He looks away and scoffs. 

“There’s no excuse for running away,” he tells her. 

“But I—” 

“I don’t care how much you suddenly wanted to sail the seas, you never told me how obsessed you were with the ‘West of Westeros’ a day of your life. You were a coward. I was right there the day of the trial, all you had to say was goodbye.” 

She looks at him as he stares at her, gauging her reaction as his words. 

“Goodbye,” he murmurs again. “That’s it, not even as a… Whatever we were. Just as your friend.” 

_Friend._

The word sounds bitter in his mouth.

“Arya, look,” he sighs. “If you’ve come here just to torment me than you most likely could have done it through a raven. Just get on with it and tell me why the fuck you’re here.” 

She looks at him, her heart pounding in her chest. 

_The girl who killed the Night King is quivering like a maid in front of a man._

Not any man, her closest friend. Her truest one and…

_Say it, you craven._

“I love you,” she tells him, and his brows furrow. “I’m sorry I didn’t have the courage to tell you before I left but I do.” 

He goes silent again and her insides turn in panic. 

“And you have every right to hate me,” she tells him. “I’m not asking for you to forgive me.” 

_But maybe I should._

He peers at her. The sun was setting now, and a shroud of twilight would fall upon them. 

“For true?” he asks, testing out the words. She knows she is hard to trust; her tongue had spilt lies like milk through the years. “You truly still—"

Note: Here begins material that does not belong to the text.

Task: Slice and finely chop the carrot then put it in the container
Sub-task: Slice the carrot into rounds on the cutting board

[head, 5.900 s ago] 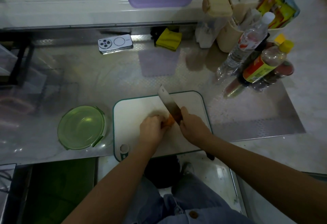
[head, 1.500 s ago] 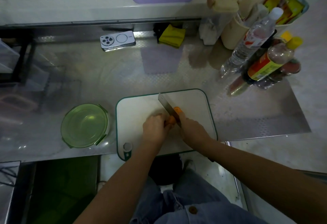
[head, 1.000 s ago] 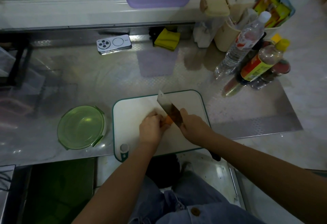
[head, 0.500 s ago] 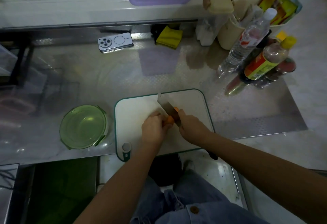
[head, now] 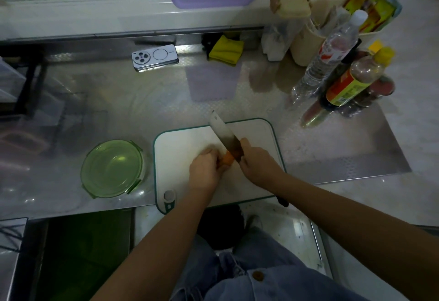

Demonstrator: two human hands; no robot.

“For as true as you said that night,” she cuts him off and he stares at her as if he were a child.

She closes her eyes and tries to conjure the memory of trees and the metallic tang in her mouth of a fresh kill. Anything more serene than the drumming of her heart against her chest. 

“I shouldn’t have asked you,” he tells her, guilt permeating his tone in a way that breaks the silence and her spiralling mind. “It wasn’t like me, and it wasn’t fair for you.” 

“I hurt you still,” she whispers. “I left twice, without a word.” 

He looks at her incredulously. 

“I was always selfish,” she laughs humourlessly. “You know that. But then… I don’t even know what I was when we met again. A figment of who I was. A fool? A suicidal fool, I think. You’re allowed to agree.”

“I think everyone thought you were,” he says seriously, and _Gods_ she wishes he would just laugh, or do something that was a figment of the Gendry she used to know. “A fool, a suicidal one.”

He takes a deep breath in. 

“But you aren’t selfish,” he says, and she looks at him, with disbelief written on her face. “You never have been.” 

_Do you still trust me?_ she dares to ask. 

So she poises the question with her eyes, begging him for an answer. 

When he stares back, she can swear there’s a drop of warmth in the pit of his cerulean gaze. She takes the invitation to move closer, to keep looking at his weatherworn face and observe all the little nicks that have appeared amongst its canvas. She wants to learn the new him too, wants to learn why his eyes narrowed the way they did or what happened to cause the scar that hooked through his eyebrow, skirting close to his eye. 

But instead of asking questions, she moves unprompted, to lay her head against his shoulder.

For a moment, she thinks he might shrug her off with disgust but instead, he presses his cheek to the crown of her skull. 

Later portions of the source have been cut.